▶ **Your objective**
Find every line in the records below that holds the word "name" and copy it.

▶ **Data extracts**
··········
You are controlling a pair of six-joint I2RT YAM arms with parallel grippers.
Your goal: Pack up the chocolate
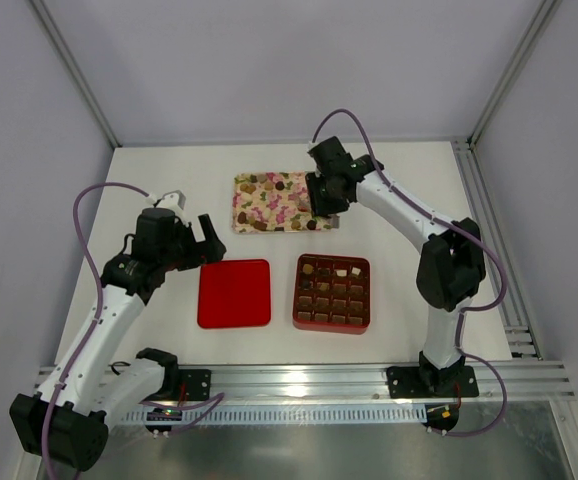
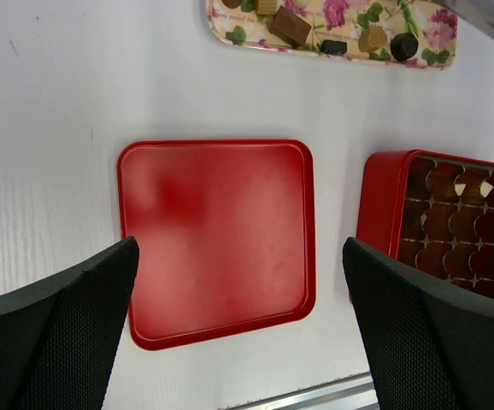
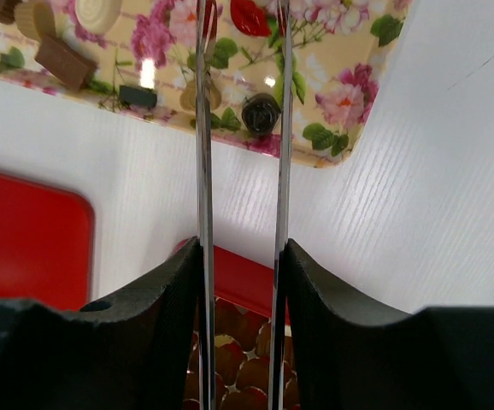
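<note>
The right claw (image 3: 242, 51) hangs over the near corner of the floral tray (image 3: 349, 85). Its two thin blades are parted by a narrow gap, and their tips run off the top of its wrist view, so I cannot tell whether they pinch anything. A dark round chocolate (image 3: 260, 111) lies on the tray beneath the gap. A brown square (image 3: 63, 60) and more pieces sit further off to the claw's left as its camera sees them. The red box (image 3: 234, 269) stands on the counter (image 3: 452, 196) back under the claw's wrist.

The left claw (image 2: 240, 248) is spread wide and empty above the red lid (image 2: 217, 239), with the box just to its right.

The risk I see is in the pinch. Flat, slim blades on a rounded piece may squeeze it out sideways, or close off-centre and flick it over the tray rim just beside it. A blade coming down on that rim could also shove the tray. A weak hold might then let go on the way back to the box, dropping the piece on the counter or across two cells
</note>
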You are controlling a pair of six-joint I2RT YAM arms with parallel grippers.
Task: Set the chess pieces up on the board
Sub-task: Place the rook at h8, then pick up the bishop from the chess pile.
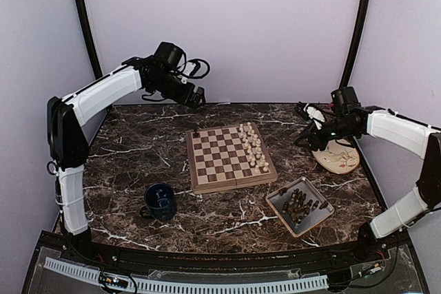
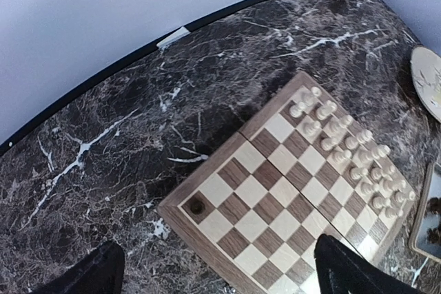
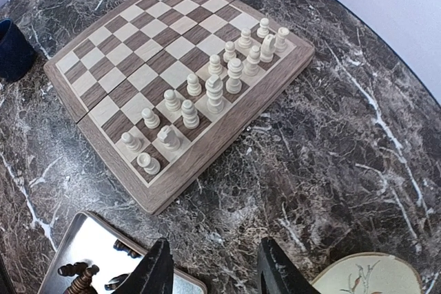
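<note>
While both arms hang above the table [image 1: 138, 144], left gripper [image 2: 219, 253]: fingers wide apart, empty.
Right gripper [image 3: 213, 246]: fingers apart, empty.
Cream-white pieces [image 1: 253, 148]: two files along the right side of the board [image 1: 219, 164].
Lone dark piece [image 2: 197, 205]: far-left corner square.
Other dark pieces [image 1: 300, 203]: heaped in the grey tray [image 1: 315, 219].

Chessboard [image 2: 255, 191] lies diagonal on dark marble table [image 2: 124, 142]. White pieces [image 2: 348, 156] stand in two rows along right edge of board. Single dark piece [image 2: 197, 205] on left corner square, rest of squares bare. Left gripper [image 2: 219, 273] above near edge of board, black fingers [image 2: 344, 270] spread wide at bottom corners, nothing between. Plate [image 2: 428, 80] rim at right edge. Tray [image 2: 427, 215] corner lower right, dark lumps inside, blurred. Pale wall [image 2: 103, 5] behind table.
</note>
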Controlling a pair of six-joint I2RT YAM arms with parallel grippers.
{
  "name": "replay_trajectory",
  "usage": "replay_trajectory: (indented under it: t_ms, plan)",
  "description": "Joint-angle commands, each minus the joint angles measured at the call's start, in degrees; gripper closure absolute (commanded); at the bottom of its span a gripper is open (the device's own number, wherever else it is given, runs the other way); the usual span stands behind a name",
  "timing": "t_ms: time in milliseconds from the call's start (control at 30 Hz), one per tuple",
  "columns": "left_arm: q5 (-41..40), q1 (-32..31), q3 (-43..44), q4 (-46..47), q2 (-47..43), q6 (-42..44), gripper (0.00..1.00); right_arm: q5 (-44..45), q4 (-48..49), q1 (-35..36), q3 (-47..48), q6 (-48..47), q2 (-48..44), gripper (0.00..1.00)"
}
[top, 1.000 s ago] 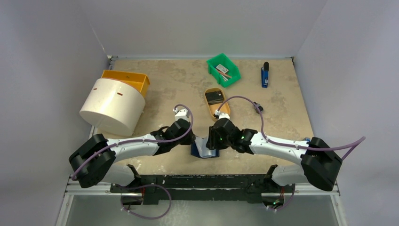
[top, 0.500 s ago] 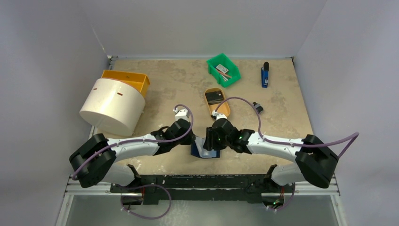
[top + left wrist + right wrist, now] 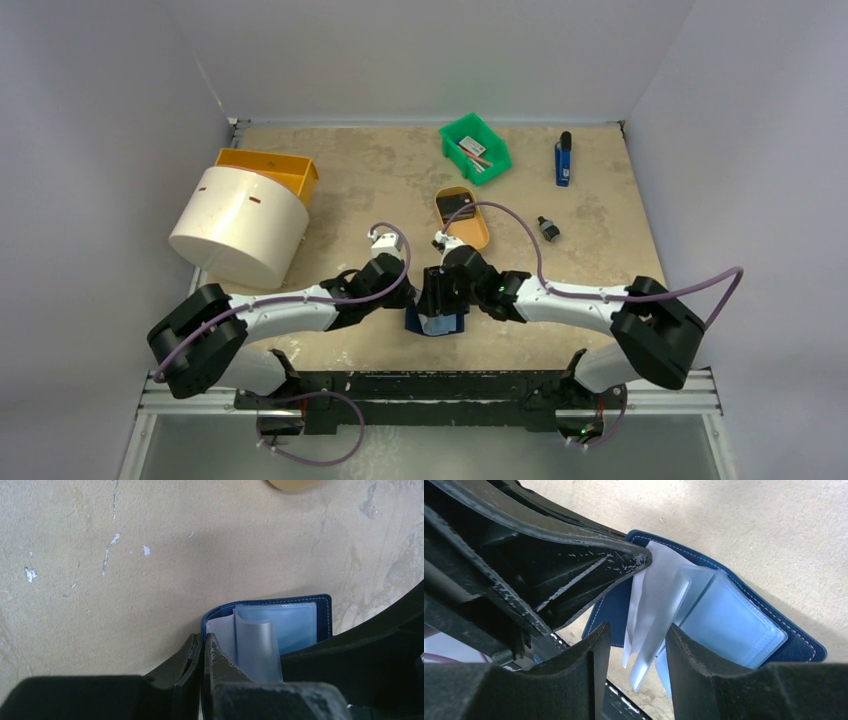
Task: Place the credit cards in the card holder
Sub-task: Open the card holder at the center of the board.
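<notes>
Reaching inward low over the table (image 3: pixel 350 180), both arms bend toward each other and meet near its near edge, at the navy card holder (image 3: pixel 616 607), which lies open there. The left pincer (image 3: pixel 201 647) is clenched on the holder's cover edge. The right pincer (image 3: pixel 636 630) is released, its fingers (image 3: pixel 574 680) apart on either side of the clear plastic sleeves (image 3: pixel 724 625).

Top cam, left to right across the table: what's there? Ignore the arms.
White cylinder → card holder → small black part → blue pen-like item. Orange bin, tan oval tray and green bin overlap these, so omitted.
</notes>
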Motion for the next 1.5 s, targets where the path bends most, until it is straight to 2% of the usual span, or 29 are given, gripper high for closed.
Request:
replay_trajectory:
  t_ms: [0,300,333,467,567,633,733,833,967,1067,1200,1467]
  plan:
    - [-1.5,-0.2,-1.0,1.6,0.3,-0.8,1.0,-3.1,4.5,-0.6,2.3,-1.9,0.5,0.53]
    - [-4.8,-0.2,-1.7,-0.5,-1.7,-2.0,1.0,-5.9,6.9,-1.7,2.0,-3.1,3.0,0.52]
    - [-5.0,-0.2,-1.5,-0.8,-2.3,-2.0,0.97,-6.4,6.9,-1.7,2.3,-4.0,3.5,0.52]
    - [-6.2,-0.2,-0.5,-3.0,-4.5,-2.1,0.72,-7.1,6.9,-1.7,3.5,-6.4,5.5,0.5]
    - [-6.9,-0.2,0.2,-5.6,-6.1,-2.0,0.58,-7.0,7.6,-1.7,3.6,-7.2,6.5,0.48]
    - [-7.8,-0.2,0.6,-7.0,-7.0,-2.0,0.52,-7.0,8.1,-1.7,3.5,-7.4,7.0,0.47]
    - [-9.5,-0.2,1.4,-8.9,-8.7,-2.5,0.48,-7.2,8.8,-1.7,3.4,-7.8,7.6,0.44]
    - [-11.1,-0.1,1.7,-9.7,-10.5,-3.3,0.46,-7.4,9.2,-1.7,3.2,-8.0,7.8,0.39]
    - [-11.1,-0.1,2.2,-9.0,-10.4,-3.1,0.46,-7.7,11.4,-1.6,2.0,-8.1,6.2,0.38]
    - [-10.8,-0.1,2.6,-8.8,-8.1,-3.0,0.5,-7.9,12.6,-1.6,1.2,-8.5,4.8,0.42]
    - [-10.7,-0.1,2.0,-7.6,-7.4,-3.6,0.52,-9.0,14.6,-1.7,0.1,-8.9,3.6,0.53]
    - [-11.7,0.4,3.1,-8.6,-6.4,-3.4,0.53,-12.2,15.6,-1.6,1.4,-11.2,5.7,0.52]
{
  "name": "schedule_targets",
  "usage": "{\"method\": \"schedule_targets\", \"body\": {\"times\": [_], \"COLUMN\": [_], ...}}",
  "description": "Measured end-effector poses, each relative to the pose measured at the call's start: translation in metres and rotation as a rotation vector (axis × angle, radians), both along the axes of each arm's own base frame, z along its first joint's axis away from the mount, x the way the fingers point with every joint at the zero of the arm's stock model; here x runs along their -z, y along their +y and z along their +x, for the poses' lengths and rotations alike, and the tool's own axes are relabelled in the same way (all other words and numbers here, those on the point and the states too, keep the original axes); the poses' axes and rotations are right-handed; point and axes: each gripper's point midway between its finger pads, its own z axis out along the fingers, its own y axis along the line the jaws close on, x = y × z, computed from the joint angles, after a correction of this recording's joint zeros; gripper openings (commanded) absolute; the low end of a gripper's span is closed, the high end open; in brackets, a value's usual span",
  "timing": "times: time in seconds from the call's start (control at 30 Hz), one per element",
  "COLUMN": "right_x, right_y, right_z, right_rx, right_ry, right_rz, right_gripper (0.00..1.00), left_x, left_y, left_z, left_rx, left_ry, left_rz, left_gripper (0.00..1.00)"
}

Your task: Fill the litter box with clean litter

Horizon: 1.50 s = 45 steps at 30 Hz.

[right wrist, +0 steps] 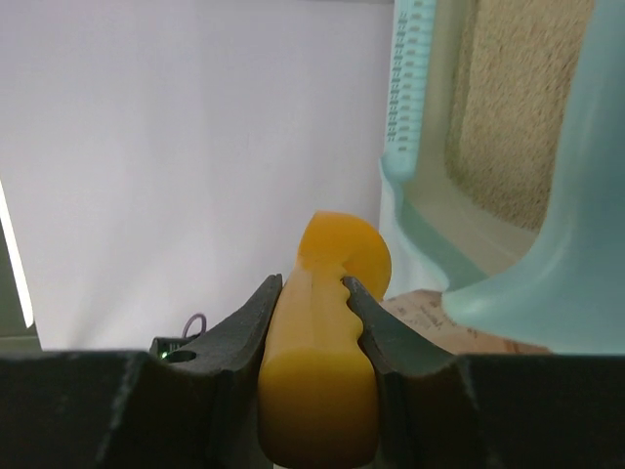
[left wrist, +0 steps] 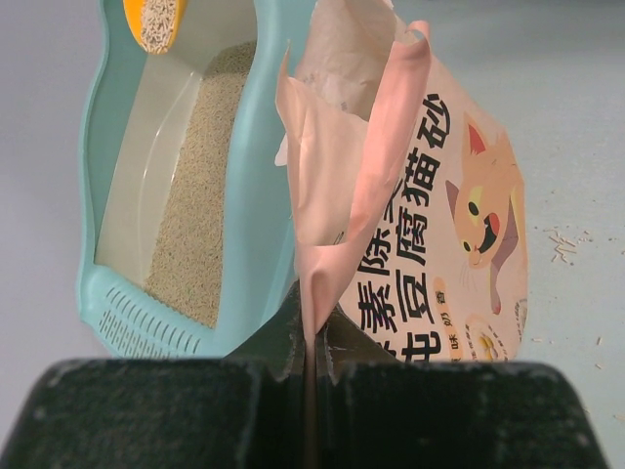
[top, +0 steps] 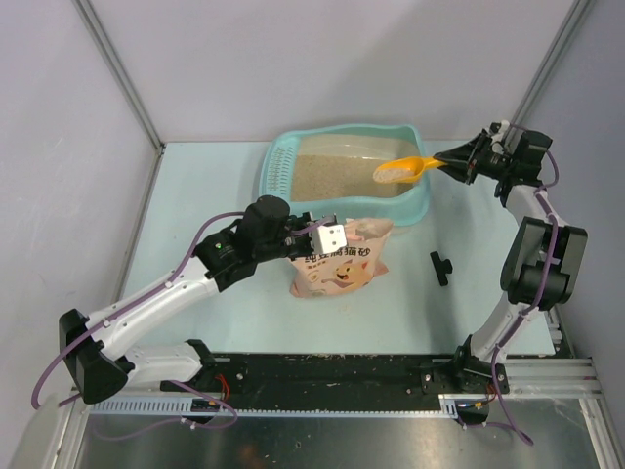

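The right jaws are clamping shut on the orange scoop (top: 410, 168), holding it loaded over the right end of the litter box (top: 281, 168), above the clean litter (top: 332, 178) lying inside; a wobble near that rim is risking a spill onto the table (top: 195, 186). The left jaws are pinching the bag (top: 342, 266) just in front of the box, where its thin edge may be slipping

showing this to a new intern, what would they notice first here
An orange scoop carrying litter, held by the right gripper above the teal litter box at the far side. Just in front, the left gripper pinches the top edge of an upright pink cartoon bag.
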Motion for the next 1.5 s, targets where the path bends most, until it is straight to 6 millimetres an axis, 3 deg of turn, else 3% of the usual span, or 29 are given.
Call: {"method": "schedule_targets", "body": {"times": [0.27, 0.6, 0.7, 0.8, 1.0, 1.13, 1.2, 1.3, 1.5], "right_x": [0.019, 0.022, 0.029, 0.029, 0.03, 0.014, 0.007, -0.01, -0.04], "right_y": [-0.019, -0.044, -0.042, -0.023, 0.042, 0.085, 0.097, 0.092, 0.045], "right_z": [0.052, 0.098, 0.106, 0.113, 0.118, 0.11, 0.101, 0.086, 0.058], "right_rx": [0.115, 0.354, 0.407, 0.44, 0.441, 0.399, 0.371, 0.371, 0.389], "right_ry": [-0.044, -0.09, -0.067, -0.066, -0.095, -0.193, -0.218, -0.252, -0.356], "right_rz": [-0.084, -0.251, -0.289, -0.344, -0.513, -0.595, -0.608, -0.627, -0.743], "right_gripper": [0.0, 0.0, 0.0, 0.0, 0.0, 0.0, 0.0, 0.0, 0.0], "left_x": [0.0, 0.001, 0.001, 0.0, -0.001, -0.001, -0.001, -0.001, -0.001], "left_y": [0.002, 0.002, 0.002, 0.002, 0.008, 0.01, 0.011, 0.012, 0.012], "left_z": [0.003, 0.005, 0.005, 0.005, 0.0, -0.007, -0.009, -0.013, -0.017], "left_rx": [-0.018, -0.027, -0.026, -0.025, -0.018, 0.0, 0.01, 0.021, 0.04], "left_ry": [-0.006, -0.009, -0.01, -0.011, -0.016, -0.021, -0.024, -0.026, -0.028], "left_rz": [0.007, 0.01, 0.011, 0.01, 0.01, 0.001, -0.004, -0.01, -0.015], "left_gripper": [0.0, 0.0, 0.0, 0.0, 0.0, 0.0, 0.0, 0.0, 0.0]}}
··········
▶ **Exercise response**
  "name": "replay_trajectory",
  "description": "Joint-angle commands, each minus the joint angles measured at the call's start, in degrees; gripper closure absolute (commanded); at the bottom of its span a gripper is open (the device's own number, wherever else it is given, runs the other way); the usual span stands behind a name",
  "name": "schedule_targets",

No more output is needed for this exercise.